SOLVED

DKIM Pending Verification

Go to solution
jace_brendle
Level 3

DKIM Pending Verification

We've been working to get our DKIM verified with Marketo but with no luck. I've confirmed the SPF record is set up correctly, and the DKIM can be verified as accurate through MXToolbox or other DKIM/Dmarc checker sites. However Marketo is still pending setup

Marketo support has given instructions that all our servers need to have the DKIM key on them, but we have several internal servers that our IT/Security team has issues adding publicly accessible keys too. So my question...

 

If external checker sites confirm that our DKIM record is set up correctly, does Marketo's verification matter at all? Or are we able to just leave this as 'pending verification' forever?

1 ACCEPTED SOLUTION

Accepted Solutions
jace_brendle
Level 3

Re: DKIM Pending Verification

Just to put a bow on this, we worked with our deliverability contact at Marketo and found out that because we have multiple secured subdomains we needed multiple dedicated ip addresses. Marketo support was able to set everything up correctly on their side, but our instance will always say "Pending Verification". However, I've confirmed - multiple times - that our settings are accurate and DKIM is verified with Marketo.  
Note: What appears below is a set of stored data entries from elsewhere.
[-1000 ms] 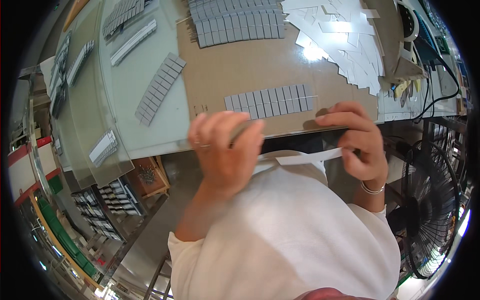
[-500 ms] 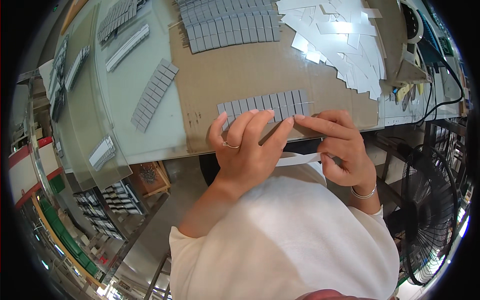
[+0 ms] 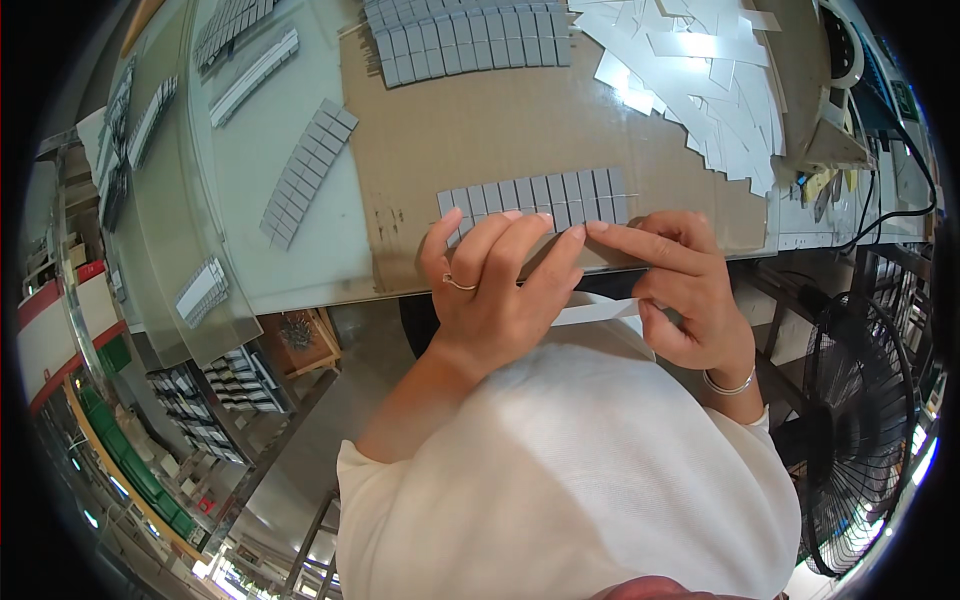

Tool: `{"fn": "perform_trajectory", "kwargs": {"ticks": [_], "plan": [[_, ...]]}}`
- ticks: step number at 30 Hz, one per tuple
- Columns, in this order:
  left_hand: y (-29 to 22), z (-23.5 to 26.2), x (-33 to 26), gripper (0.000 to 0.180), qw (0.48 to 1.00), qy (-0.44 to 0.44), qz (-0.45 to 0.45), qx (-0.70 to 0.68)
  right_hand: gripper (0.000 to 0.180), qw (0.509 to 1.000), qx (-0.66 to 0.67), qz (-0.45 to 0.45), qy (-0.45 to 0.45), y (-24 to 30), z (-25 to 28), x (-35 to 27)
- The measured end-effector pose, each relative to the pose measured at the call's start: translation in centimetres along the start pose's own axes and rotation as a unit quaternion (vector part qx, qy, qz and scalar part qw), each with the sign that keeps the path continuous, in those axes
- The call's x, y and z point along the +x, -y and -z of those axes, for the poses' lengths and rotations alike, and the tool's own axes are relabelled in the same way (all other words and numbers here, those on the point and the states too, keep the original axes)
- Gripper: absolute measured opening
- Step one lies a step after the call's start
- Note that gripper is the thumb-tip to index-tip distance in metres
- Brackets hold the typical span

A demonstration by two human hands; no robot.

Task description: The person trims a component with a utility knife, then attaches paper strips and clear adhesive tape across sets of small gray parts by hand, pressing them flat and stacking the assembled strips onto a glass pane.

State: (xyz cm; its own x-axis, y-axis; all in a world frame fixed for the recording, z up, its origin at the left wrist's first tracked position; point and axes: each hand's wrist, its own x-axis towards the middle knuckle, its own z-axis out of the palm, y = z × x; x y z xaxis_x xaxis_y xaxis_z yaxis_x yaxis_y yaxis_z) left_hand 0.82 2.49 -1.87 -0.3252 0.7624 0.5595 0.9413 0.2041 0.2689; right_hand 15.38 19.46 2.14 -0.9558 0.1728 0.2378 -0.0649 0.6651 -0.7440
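A row of narrow grey rectangular pieces [image 3: 560,188], set side by side with a thin pin or wire sticking out at its right end, lies near the front edge of a cardboard sheet. My left hand [image 3: 500,285] rests with spread fingers along the row's near edge, hiding part of its left half. At the near edge, toward the right, the index fingertip of my right hand [image 3: 690,290] almost meets my left index fingertip. Pinched between the right thumb and curled fingers is a white strip [image 3: 598,313], which hangs in front of the table edge.
A larger block of joined grey pieces [image 3: 470,45] lies at the back of the cardboard [image 3: 480,130]. Loose white strips [image 3: 700,90] are heaped at the back right. Another grey row [image 3: 308,172] lies on the glass at left. A black fan [image 3: 855,430] stands at the right.
The whole view has shifted slightly, with the tabletop things higher in it. Both hands keep nearly the same pose at the row, and the white strip stays in my right hand.
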Motion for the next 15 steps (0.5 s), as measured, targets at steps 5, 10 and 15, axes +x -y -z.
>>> {"fn": "perform_trajectory", "kwargs": {"ticks": [5,10,15], "plan": [[0.0,0.3,-0.3,0.035,0.999,0.035,-0.007,-0.002,0.008,1.0,-0.002,-0.002,0.012,0.0,0.0,-0.3],[0.1,0.8,-0.8,0.031,0.999,-0.005,-0.017,-0.051,0.007,1.0,0.022,-0.004,-0.002,0.0,-0.1,-0.2],[1.7,2.4,-1.6,0.028,0.995,-0.067,-0.022,-0.071,0.007,0.998,0.048,0.01,-0.031,-0.2,-0.1,0.0]]}}
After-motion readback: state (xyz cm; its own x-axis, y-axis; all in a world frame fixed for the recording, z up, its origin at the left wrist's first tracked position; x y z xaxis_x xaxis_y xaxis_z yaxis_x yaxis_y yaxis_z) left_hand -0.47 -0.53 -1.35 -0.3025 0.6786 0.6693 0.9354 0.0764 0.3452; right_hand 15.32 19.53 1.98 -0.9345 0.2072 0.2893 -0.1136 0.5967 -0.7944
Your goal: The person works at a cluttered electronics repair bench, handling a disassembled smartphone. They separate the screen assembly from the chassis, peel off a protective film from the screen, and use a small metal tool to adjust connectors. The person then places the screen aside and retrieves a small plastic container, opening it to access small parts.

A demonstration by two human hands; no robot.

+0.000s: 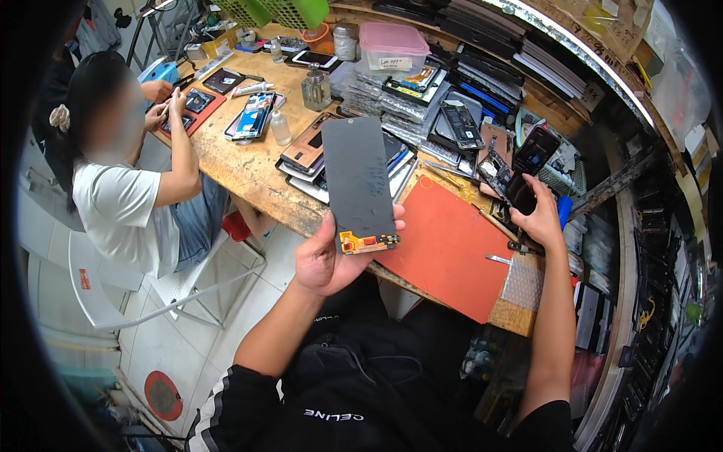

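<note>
A dark phone screen panel (358, 166) stands raised over the bench's front edge, its back turned up with faint handwriting on it. My left hand (325, 260) is closed round its lower end, thumb on one side and fingertips on the other. Along that end runs an orange flex cable (367, 242) with small components. At the right of the bench my right hand (541, 217) grips the near end of a dark, glossy phone part (521, 193) between thumb and fingers. Beside it lies an opened phone body (493, 167) with its inner parts showing.
An orange-red mat (452, 248) covers the bench front, with a tweezer-like tool (498, 259) and bubble wrap (522, 282) beside it. Stacked phone parts (305, 143), a glass bottle (316, 89) and a pink-lidded box (393, 49) stand behind. A co-worker (128, 181) sits at left, handling a phone.
</note>
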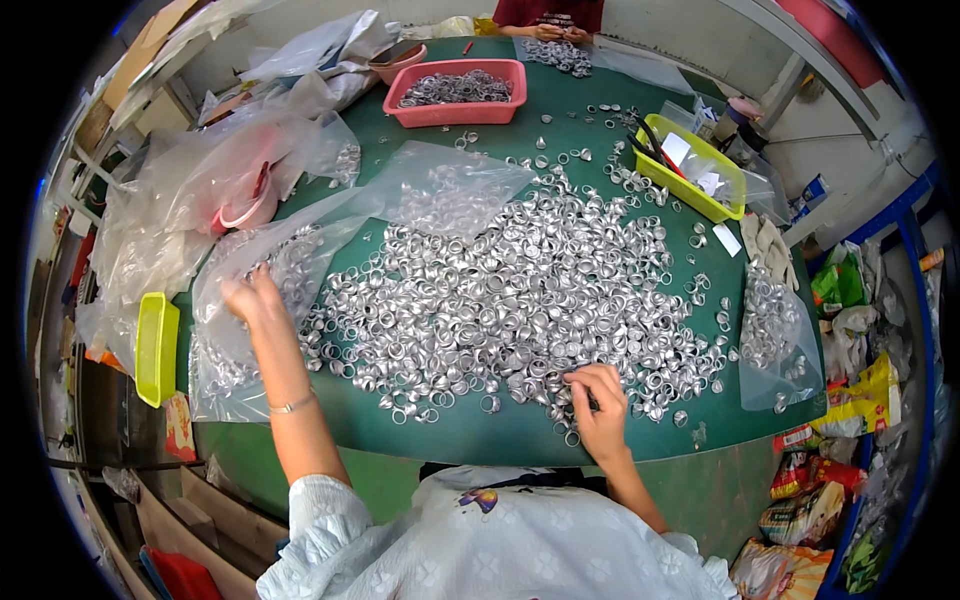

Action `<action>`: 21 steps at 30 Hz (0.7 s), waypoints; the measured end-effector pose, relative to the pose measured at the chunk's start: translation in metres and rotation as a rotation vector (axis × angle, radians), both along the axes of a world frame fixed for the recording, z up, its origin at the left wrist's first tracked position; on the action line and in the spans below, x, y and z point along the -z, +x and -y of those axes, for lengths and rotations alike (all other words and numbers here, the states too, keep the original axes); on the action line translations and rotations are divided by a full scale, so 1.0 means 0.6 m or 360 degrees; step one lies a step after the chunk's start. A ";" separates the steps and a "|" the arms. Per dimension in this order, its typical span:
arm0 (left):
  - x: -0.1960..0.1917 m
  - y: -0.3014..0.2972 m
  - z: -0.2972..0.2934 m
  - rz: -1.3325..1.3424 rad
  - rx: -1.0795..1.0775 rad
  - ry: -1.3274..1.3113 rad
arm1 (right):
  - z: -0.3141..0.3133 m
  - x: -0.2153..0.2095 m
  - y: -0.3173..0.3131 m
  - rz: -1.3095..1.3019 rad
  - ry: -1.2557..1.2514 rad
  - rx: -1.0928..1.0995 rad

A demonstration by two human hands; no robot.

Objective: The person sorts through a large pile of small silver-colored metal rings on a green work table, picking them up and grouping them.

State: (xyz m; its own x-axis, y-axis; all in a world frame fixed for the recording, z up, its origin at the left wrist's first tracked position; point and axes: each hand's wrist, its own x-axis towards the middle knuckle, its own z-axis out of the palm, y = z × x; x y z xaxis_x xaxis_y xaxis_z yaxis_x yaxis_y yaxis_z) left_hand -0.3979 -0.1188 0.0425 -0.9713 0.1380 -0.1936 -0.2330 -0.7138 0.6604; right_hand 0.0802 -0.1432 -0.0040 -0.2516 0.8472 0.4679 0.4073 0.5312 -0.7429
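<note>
A broad heap of silver-coloured metal rings [500, 290] spreads over the green table. At the left, my left hand [252, 296] reaches over a clear plastic bag [215, 330] with more rings in it. Its fingers look spread, and I make out nothing in them; the film partly blurs the fingertips. My right hand [600, 400] is at the near edge of the heap, its fingers curled down onto the rings. What its fingertips hold is hidden. Another clear bag [450, 185] lies across the far left part of the heap.
A pink tub [455, 115] of rings stands far back, near a person [550, 20] handling rings. A yellow-green basket [690, 180] with tools sits at the right, above a bag of rings [775, 340]. Another yellow-green basket [157, 350] stands at the left edge.
</note>
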 end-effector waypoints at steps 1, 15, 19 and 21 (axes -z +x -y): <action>0.011 0.025 0.006 0.0013 0.0114 -0.0041 | -0.008 -0.002 0.007 -0.0002 -0.0021 -0.0001; 0.042 0.504 -0.056 -0.2453 0.1839 -0.0923 | -0.301 -0.033 -0.015 0.0589 0.0175 -0.0334; 0.056 0.480 -0.116 -0.2720 0.1666 -0.1219 | -0.379 0.011 -0.038 0.0765 0.0229 -0.0246; 0.056 0.449 -0.153 -0.2900 0.1782 -0.1260 | -0.404 0.028 -0.048 0.0807 0.0151 -0.0229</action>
State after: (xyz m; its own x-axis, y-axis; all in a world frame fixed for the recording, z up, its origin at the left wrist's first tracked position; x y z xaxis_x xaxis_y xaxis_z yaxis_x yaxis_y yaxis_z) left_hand -0.1283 -0.0270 0.0087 0.2559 0.9368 0.2386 0.7528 -0.3479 0.5587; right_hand 0.0515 0.0991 -0.0205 -0.5765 0.7474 0.3302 0.6206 0.6633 -0.4181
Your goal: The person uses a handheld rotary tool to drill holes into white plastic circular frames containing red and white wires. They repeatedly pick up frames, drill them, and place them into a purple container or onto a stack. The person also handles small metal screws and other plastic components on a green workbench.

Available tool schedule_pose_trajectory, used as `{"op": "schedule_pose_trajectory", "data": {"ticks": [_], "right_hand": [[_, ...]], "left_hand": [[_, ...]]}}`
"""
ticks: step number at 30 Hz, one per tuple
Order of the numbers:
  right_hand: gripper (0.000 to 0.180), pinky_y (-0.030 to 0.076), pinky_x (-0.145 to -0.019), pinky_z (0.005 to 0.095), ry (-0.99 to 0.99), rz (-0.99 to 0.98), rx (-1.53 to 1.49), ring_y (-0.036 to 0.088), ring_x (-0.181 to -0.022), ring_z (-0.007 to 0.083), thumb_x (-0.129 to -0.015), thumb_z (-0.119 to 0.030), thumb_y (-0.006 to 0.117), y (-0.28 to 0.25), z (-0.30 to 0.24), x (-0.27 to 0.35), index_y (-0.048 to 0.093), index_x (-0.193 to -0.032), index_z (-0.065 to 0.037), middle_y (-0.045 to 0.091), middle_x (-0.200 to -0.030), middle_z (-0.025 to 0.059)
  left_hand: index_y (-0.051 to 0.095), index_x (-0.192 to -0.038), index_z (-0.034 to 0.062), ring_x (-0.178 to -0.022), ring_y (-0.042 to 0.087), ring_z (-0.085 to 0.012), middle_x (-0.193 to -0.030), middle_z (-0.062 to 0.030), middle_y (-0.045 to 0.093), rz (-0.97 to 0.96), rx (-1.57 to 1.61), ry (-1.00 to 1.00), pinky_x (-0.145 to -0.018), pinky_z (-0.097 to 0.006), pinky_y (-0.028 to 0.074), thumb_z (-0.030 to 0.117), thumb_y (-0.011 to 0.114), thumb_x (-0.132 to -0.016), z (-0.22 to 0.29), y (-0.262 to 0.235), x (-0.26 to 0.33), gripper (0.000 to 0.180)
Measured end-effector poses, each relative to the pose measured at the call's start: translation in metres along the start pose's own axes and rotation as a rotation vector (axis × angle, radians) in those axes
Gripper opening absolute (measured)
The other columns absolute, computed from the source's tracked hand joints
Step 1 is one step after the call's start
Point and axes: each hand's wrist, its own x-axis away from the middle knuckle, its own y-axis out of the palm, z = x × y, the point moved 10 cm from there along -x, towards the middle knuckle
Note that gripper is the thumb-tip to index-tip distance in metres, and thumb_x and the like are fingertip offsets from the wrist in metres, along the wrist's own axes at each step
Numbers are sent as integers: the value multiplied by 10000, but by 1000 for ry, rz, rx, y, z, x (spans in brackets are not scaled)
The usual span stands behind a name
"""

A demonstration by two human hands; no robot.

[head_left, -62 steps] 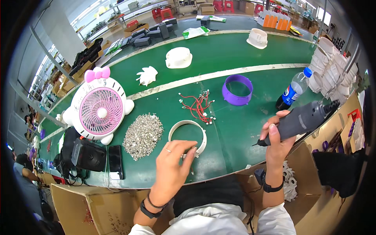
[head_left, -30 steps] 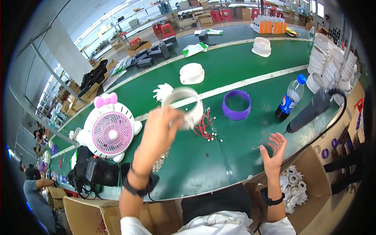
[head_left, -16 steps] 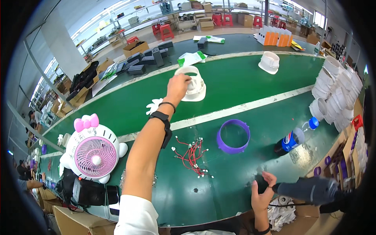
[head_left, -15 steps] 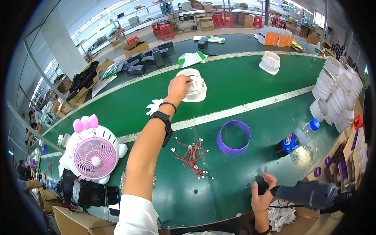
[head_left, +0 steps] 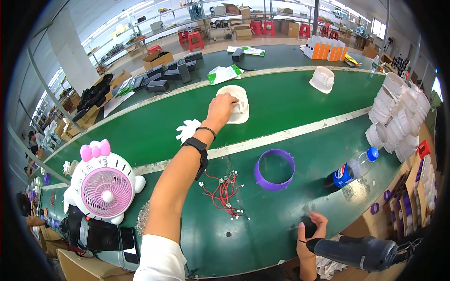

View solution in original post

5 REPLIES 5
SanfordWhiteman
Level 10 - Community Moderator

Re: DKIM Pending Verification

Kind of hard to assist with this if you won’t reveal your domain(s).

 


I've confirmed the SPF record is set up correctly,

Do you have the Marketo branded envelope sender add-on? If not, adding mktomail.com to your SPF record is meaningless and may end up breaking the record (this is true for about 1/3 of Marketo instances by my measure). Note “breaking“ in this case means it’s as if you don’t have an SPF record at all, not that mail will be rejected... but this means your corporate mail is no longer protected by SPF.

 


If external checker sites confirm that our DKIM record is set up correctly, does Marketo's verification matter at all? Or are we able to just leave this as 'pending verification' forever?

An external checker cannot verify that you have the correct DKIM public key. It can see if you have a syntactically valid DKIM record. at the selector “M1”. But that’s not the same thing as it being the right record for Marketo.

jace_brendle
Level 3

Re: DKIM Pending Verification

Our domains are rsmus.com and rsmcanada.com

We should have the correct Marketo branded sender capabilities. 

 

SanfordWhiteman
Level 10 - Community Moderator

Re: DKIM Pending Verification

OK, also need to see the intended DKIM public records in the Marketo UI as well to compare.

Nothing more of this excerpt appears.